### Records excerpted from a collection
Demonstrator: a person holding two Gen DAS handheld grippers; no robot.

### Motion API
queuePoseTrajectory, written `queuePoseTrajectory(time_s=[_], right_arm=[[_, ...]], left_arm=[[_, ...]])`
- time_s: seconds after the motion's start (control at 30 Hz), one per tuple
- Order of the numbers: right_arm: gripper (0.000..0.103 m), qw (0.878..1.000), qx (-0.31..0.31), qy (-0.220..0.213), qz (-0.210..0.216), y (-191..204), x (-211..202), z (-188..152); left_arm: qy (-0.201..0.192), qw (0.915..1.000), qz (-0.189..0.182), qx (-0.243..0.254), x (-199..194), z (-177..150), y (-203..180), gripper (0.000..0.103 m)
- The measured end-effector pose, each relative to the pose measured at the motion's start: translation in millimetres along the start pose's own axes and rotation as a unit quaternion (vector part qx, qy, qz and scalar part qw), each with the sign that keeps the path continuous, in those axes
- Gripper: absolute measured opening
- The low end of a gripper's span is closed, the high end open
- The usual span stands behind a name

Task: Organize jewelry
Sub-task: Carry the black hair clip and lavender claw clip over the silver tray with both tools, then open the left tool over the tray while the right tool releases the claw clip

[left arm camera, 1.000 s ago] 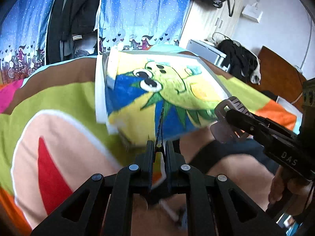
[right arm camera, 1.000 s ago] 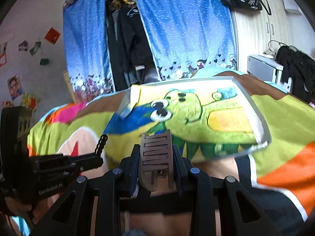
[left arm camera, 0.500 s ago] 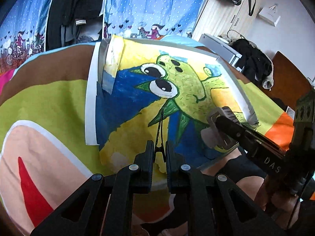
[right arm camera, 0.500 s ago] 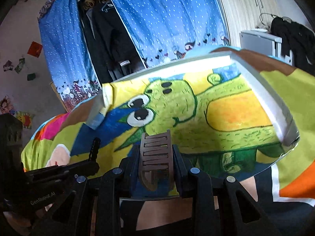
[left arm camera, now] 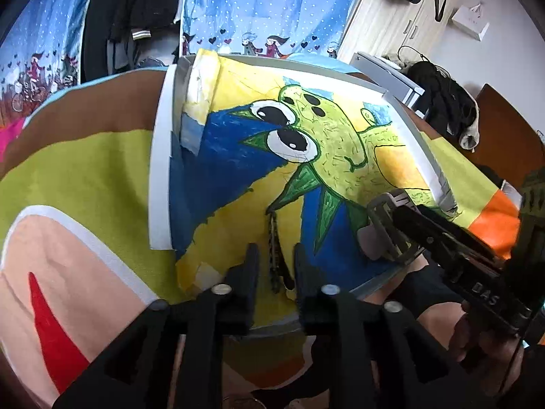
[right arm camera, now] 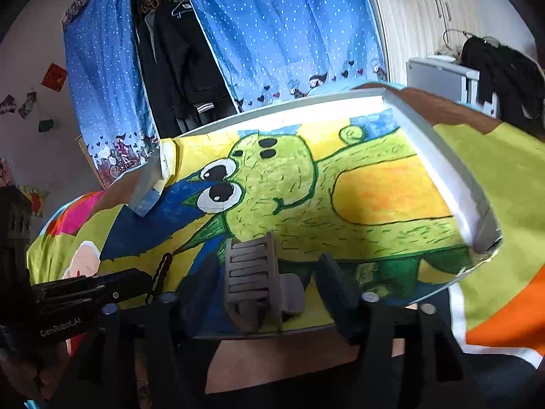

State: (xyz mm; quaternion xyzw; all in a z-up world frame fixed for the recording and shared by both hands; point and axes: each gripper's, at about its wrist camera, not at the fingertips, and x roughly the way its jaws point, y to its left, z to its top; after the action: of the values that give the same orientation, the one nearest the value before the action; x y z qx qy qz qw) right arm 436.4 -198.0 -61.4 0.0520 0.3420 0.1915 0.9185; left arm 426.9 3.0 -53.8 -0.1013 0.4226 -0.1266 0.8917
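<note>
**A:** Looking at what, biggest first?

**B:** Bedspread (left arm camera: 85,177), lime with orange and pink patches. On it a shallow white tray (left arm camera: 159,170) lined with a crayon drawing (right arm camera: 340,197) of a green cartoon plant.

**A:** Your grippers?

**B:** My right gripper (right arm camera: 269,279) has its fingers spread wide. Grey claw hair clip (right arm camera: 253,283) sits between them on the tray's near edge, touching neither as far as I can tell. My left gripper (left arm camera: 275,266) has its fingers apart too, with a black chain (left arm camera: 274,245) lying between them on the drawing.

**A:** Relative position?

**B:** Chain lies left of the clip, both near the tray's front rim, close together but apart.
</note>
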Motion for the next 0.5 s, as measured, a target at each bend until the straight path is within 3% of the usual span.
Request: queuePoseTrajectory(time_s=[0.13,0.2,0.27,0.33,0.5], right_arm=[[0.083,1.0,-0.01,-0.021,-0.009,1,-18,1],[0.095,0.999,-0.016,-0.03,-0.012,0,-29,1],[0.099,0.999,-0.021,-0.038,-0.016,0,-41,0],[0.101,0.999,-0.023,-0.045,-0.018,-2,-53,1],[0.103,0.998,-0.021,-0.055,-0.038,-2,-81,0]], left_arm=[[-0.022,0.9997,-0.011,-0.004,-12,-1,-1,0.043],[-0.037,0.9993,-0.002,0.0,-21,-2,-5,0.06],[-0.06,0.9981,-0.01,-0.006,-33,-4,-6,0.076],[-0.081,0.9965,-0.009,-0.019,-47,-6,-4,0.083],[-0.108,0.9936,0.006,-0.033,-71,-8,-2,0.084]])
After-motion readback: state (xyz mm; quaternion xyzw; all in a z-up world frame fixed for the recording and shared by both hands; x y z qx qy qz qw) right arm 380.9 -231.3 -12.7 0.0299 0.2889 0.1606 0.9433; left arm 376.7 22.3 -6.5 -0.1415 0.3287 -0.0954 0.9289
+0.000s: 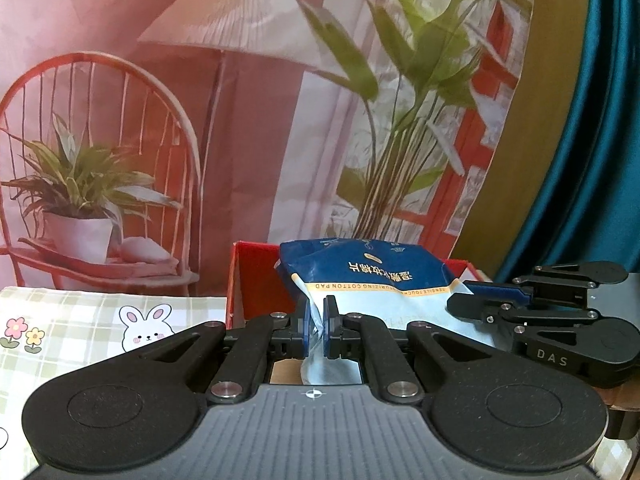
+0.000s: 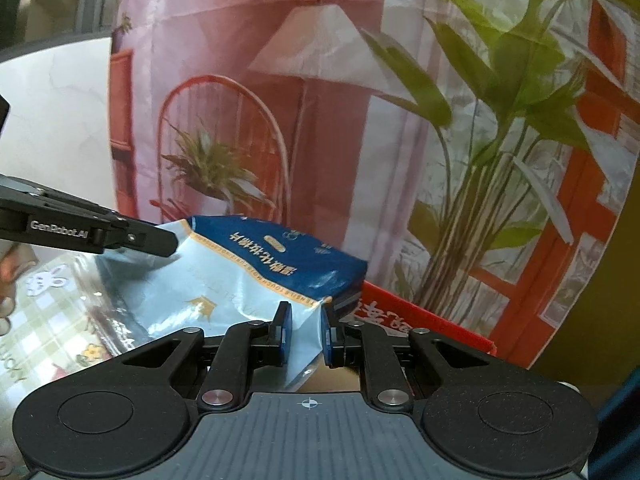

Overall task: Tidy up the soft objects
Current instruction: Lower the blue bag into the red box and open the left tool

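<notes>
A blue and pale blue cotton pad bag (image 1: 372,276) (image 2: 256,268) hangs in the air between both grippers, over the near edge of a red box (image 1: 256,280) (image 2: 424,320). My left gripper (image 1: 315,326) is shut on the bag's pale plastic edge at one corner. My right gripper (image 2: 306,330) is shut on the opposite edge of the bag. In the left wrist view the right gripper (image 1: 472,300) comes in from the right. In the right wrist view the left gripper (image 2: 168,242) reaches in from the left onto the bag's corner.
A green checked cloth with a bunny and flowers (image 1: 80,320) (image 2: 52,300) covers the table to the left. Behind the box hangs a printed backdrop of a lamp, chair and plants (image 1: 240,120). A teal curtain (image 1: 592,160) stands at the right. A person's fingers (image 2: 8,272) show at the left edge.
</notes>
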Available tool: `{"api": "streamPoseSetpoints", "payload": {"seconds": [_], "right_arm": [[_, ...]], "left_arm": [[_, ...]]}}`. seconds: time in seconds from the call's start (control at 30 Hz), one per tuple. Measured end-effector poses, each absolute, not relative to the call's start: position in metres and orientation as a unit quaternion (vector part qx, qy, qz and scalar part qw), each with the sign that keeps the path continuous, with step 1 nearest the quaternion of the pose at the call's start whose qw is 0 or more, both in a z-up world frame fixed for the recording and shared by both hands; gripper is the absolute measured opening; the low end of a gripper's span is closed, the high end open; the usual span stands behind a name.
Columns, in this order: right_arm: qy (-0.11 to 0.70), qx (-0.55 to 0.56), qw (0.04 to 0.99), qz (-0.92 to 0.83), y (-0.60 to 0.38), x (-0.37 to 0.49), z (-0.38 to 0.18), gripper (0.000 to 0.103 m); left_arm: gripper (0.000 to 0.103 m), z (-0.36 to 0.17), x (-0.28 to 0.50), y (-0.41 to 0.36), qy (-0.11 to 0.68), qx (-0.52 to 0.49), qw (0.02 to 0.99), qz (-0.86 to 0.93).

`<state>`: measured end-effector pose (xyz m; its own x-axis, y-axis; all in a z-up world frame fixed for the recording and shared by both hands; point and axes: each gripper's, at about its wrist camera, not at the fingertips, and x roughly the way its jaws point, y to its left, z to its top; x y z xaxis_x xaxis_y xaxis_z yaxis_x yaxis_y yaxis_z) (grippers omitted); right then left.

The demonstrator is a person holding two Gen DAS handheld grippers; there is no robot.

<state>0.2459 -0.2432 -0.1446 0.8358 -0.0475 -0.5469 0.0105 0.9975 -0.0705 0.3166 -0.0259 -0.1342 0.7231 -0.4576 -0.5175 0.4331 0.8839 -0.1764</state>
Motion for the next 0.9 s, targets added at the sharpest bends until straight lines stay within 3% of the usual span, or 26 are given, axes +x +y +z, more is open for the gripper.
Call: {"api": "streamPoseSetpoints", "payload": {"seconds": [0.4,0.77,0.87,0.9], "right_arm": [[0.294,-0.049,0.954,-0.039,-0.247,0.265,-0.162,0.011],[0.339,-0.045,0.939,-0.038,-0.243,0.278,-0.178,0.011],[0.342,-0.046,0.938,-0.042,-0.240,0.278,-0.178,0.016],[0.341,-0.041,0.938,-0.043,-0.240,0.277,-0.178,0.021]], "left_arm": [[0.007,-0.138,0.339,-0.040,0.282,-0.007,0.932,-0.229],[0.009,-0.156,0.347,-0.044,0.328,0.028,0.919,-0.217],[0.016,-0.155,0.343,-0.043,0.327,0.029,0.918,-0.222],[0.026,-0.155,0.342,-0.043,0.328,0.030,0.918,-0.223]]}}
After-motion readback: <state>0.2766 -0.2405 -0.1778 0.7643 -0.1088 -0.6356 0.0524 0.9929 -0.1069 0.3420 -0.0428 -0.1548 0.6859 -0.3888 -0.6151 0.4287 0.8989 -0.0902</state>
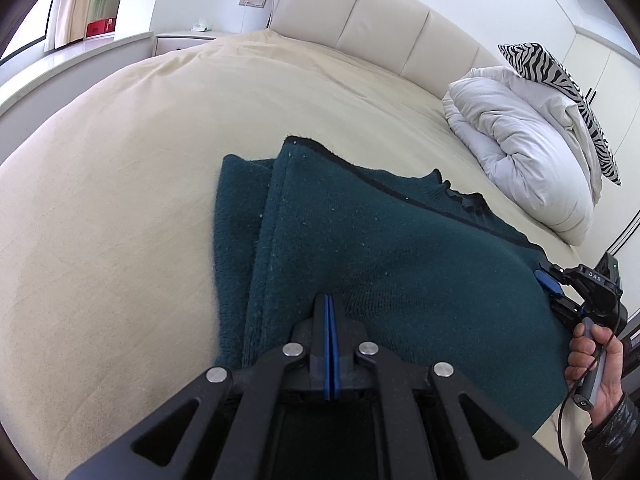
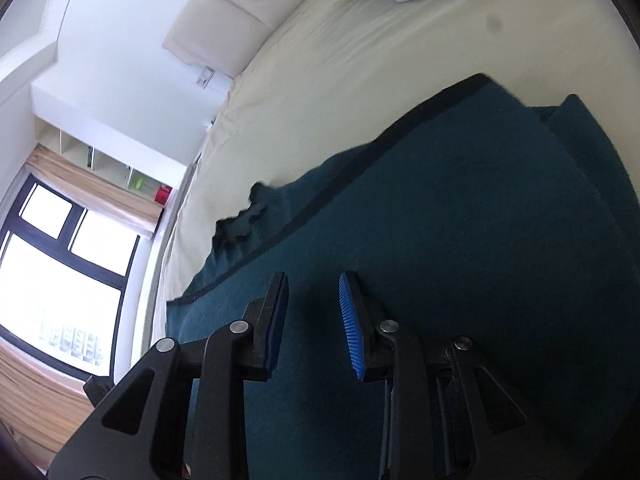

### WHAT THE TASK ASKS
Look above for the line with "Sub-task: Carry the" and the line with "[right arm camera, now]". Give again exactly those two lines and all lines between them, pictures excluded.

### WRITTEN SOLUTION
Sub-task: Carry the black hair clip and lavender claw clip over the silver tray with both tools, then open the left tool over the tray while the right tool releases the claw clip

[left arm camera, 1.000 s ago] 
[right arm camera, 1.000 s ago] 
[left arm camera, 0.500 s ago] 
[right arm camera, 0.500 s ago] 
[left arm camera, now] 
[right arm camera, now] 

That concludes the exercise.